▸ **What is being asked**: Would you please transcribe the listing exactly, with no images?

=======

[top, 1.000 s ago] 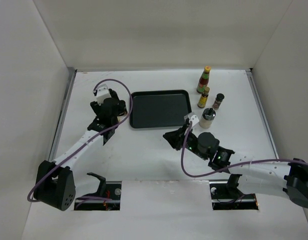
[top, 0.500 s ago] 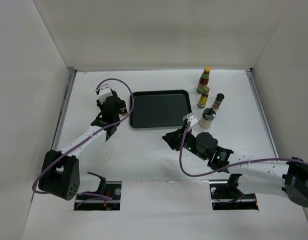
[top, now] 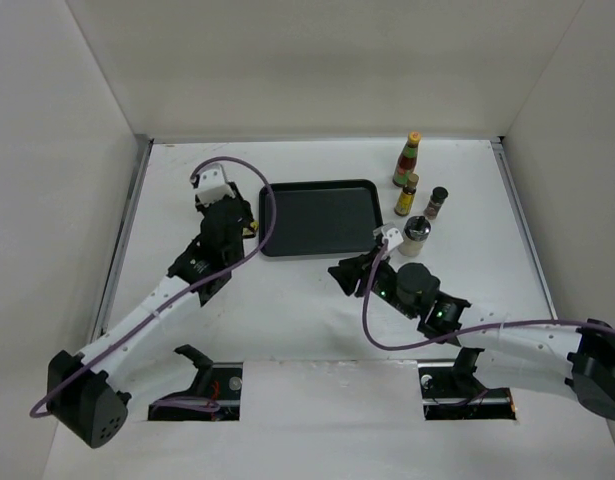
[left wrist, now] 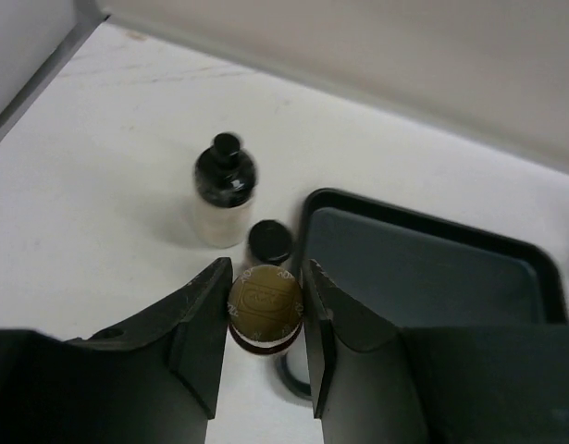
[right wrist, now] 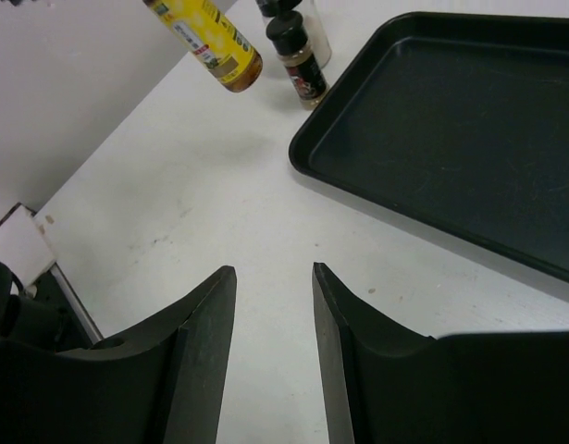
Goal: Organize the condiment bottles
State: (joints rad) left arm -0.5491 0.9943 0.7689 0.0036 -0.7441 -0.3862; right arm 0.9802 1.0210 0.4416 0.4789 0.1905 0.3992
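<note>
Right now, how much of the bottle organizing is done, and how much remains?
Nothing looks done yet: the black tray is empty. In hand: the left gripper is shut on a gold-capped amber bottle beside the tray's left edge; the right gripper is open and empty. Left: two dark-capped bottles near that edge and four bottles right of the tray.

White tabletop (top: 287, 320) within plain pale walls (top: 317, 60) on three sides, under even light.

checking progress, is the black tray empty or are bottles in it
Empty: the black tray shows bare floor in the top and right wrist views.
</note>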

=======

▸ **Answer to the exercise**:
[top, 1.000 s ago] 
[top, 0.500 s ago] 
[top, now] 
[left wrist, now] 
[right wrist, now] 
Goal: Organize the condiment bottles
State: (joints rad) left arm -0.5491 0.9943 0.7689 0.0036 -0.7441 -0.3862; right arm 0.9802 1.0210 0.4416 0.4789 0.1905 0.3992
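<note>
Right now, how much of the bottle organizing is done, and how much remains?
Nothing looks done yet: the black tray is empty. In hand: the left gripper is shut on a gold-capped amber bottle beside the tray's left edge; the right gripper is open and empty. Left: two dark-capped bottles near that edge and four bottles right of the tray.

White tabletop (top: 287, 320) within plain pale walls (top: 317, 60) on three sides, under even light.

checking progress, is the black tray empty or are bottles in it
Empty: the black tray shows bare floor in the top and right wrist views.
</note>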

The exercise requires nothing else.